(Data excerpts)
◆ ◆ ◆ ◆ ◆

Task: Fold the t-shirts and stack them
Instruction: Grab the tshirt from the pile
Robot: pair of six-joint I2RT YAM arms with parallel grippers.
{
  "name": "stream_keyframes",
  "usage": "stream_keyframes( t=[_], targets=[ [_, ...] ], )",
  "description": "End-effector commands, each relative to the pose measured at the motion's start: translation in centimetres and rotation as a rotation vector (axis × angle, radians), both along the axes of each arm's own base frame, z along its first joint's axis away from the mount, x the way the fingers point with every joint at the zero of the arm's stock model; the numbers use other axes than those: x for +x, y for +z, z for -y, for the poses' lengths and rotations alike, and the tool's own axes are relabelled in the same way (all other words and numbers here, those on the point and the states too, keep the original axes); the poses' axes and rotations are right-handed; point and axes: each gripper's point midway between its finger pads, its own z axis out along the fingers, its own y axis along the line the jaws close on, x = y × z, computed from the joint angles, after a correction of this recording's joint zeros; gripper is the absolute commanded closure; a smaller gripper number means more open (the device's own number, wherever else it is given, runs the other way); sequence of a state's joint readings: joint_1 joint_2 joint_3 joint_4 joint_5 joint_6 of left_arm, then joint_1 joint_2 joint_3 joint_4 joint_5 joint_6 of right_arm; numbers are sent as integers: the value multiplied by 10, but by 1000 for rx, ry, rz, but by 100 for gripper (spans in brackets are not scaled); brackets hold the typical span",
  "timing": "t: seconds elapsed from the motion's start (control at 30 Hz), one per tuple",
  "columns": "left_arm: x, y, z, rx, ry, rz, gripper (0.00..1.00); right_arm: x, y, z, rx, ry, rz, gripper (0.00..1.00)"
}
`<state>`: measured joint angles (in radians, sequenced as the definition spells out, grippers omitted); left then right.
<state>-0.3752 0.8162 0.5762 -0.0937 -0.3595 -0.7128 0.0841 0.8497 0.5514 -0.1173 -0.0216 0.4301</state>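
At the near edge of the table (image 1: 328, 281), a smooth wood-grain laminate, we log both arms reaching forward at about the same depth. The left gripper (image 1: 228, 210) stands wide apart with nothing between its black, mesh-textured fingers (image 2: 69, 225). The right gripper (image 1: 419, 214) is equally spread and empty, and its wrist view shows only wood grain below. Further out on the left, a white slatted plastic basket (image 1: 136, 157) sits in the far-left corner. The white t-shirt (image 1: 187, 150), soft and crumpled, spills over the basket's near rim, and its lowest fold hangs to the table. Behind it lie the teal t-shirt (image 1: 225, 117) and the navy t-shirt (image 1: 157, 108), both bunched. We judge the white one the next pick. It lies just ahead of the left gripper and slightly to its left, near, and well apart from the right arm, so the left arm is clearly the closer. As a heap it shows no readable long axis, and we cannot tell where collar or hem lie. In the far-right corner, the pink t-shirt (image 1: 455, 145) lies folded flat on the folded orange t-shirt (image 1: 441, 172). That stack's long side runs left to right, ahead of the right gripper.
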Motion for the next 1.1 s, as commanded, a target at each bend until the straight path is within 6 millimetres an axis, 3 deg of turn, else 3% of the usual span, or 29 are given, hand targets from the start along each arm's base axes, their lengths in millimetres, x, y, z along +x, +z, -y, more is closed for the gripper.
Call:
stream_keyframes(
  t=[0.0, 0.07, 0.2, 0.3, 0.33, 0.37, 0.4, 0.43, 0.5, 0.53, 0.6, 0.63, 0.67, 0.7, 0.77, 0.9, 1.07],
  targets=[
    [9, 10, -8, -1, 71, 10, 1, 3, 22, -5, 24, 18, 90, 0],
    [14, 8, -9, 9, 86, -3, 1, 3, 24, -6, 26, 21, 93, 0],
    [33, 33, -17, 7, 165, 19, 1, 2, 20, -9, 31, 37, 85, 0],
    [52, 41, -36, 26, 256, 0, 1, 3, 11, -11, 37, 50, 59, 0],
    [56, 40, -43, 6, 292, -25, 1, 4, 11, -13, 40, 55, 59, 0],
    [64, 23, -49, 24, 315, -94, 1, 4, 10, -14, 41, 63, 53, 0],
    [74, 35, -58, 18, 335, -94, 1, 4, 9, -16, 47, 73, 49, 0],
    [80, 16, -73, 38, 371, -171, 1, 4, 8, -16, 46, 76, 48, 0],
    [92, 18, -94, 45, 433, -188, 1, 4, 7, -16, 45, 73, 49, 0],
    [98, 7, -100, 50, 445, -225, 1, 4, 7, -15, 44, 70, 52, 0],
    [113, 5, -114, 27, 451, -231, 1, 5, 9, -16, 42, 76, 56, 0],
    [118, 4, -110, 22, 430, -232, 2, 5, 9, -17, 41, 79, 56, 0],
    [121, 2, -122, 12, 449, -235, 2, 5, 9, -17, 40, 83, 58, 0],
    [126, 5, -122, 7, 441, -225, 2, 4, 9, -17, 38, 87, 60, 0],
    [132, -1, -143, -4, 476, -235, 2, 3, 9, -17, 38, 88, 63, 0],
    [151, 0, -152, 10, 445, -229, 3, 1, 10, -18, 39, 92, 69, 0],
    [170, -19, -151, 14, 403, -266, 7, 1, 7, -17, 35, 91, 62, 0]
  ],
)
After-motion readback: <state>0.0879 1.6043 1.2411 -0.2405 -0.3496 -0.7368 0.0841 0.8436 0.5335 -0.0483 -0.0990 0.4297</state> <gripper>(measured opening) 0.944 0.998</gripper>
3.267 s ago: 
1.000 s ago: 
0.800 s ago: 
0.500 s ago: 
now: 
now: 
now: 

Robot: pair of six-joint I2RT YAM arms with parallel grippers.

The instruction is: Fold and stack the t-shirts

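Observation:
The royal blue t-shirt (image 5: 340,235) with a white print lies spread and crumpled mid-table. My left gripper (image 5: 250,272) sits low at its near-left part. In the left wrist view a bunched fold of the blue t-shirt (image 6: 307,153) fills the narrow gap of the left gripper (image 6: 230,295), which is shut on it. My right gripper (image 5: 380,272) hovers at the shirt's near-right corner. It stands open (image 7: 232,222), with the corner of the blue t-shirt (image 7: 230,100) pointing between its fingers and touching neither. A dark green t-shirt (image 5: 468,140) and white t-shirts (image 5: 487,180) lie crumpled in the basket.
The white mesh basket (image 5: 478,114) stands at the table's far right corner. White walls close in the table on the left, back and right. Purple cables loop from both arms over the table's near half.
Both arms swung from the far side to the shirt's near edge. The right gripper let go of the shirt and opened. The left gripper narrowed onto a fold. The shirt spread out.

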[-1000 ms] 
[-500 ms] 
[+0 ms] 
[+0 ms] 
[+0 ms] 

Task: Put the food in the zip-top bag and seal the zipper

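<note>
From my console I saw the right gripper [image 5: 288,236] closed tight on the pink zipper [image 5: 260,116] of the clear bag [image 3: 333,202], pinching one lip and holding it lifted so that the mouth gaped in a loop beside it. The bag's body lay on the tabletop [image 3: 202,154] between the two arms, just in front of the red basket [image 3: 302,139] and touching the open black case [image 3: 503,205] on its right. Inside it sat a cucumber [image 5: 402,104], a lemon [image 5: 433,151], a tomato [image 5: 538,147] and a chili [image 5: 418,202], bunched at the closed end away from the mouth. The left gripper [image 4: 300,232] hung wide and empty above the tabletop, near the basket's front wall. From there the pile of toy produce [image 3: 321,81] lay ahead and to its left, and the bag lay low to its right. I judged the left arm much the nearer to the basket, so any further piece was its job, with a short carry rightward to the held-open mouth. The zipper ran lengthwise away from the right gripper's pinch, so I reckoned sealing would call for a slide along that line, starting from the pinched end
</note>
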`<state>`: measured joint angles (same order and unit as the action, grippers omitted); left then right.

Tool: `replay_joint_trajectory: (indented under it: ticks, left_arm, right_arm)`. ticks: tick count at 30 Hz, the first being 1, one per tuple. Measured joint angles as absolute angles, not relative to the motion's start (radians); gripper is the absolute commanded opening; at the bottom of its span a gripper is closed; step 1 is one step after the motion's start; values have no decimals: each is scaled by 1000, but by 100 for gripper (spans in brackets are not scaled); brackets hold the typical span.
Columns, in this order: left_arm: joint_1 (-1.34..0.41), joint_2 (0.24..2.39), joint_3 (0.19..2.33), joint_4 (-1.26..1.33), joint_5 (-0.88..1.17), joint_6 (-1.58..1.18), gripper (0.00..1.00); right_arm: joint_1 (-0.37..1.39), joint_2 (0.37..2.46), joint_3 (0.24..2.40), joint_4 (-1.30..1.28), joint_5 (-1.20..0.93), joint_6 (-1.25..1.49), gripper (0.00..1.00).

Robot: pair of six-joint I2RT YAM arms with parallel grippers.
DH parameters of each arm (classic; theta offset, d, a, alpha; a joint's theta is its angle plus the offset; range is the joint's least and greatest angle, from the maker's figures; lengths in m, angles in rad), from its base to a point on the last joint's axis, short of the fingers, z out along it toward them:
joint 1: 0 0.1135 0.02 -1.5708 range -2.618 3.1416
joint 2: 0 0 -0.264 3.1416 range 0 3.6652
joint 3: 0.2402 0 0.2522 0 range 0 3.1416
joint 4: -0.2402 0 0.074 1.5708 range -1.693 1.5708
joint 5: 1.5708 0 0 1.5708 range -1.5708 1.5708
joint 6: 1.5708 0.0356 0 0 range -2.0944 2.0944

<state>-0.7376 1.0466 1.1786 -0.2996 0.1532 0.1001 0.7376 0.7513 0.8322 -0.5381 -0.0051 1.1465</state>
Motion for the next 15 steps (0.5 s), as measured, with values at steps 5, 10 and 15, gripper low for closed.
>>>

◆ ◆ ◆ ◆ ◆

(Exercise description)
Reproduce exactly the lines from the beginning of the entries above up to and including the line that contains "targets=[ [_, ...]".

(Final answer)
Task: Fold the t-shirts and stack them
Instruction: Grab the tshirt from the pile
Robot: pair of six-joint I2RT YAM arms with parallel grippers.
{
  "name": "stream_keyframes",
  "usage": "stream_keyframes( t=[_], targets=[ [_, ...] ], )",

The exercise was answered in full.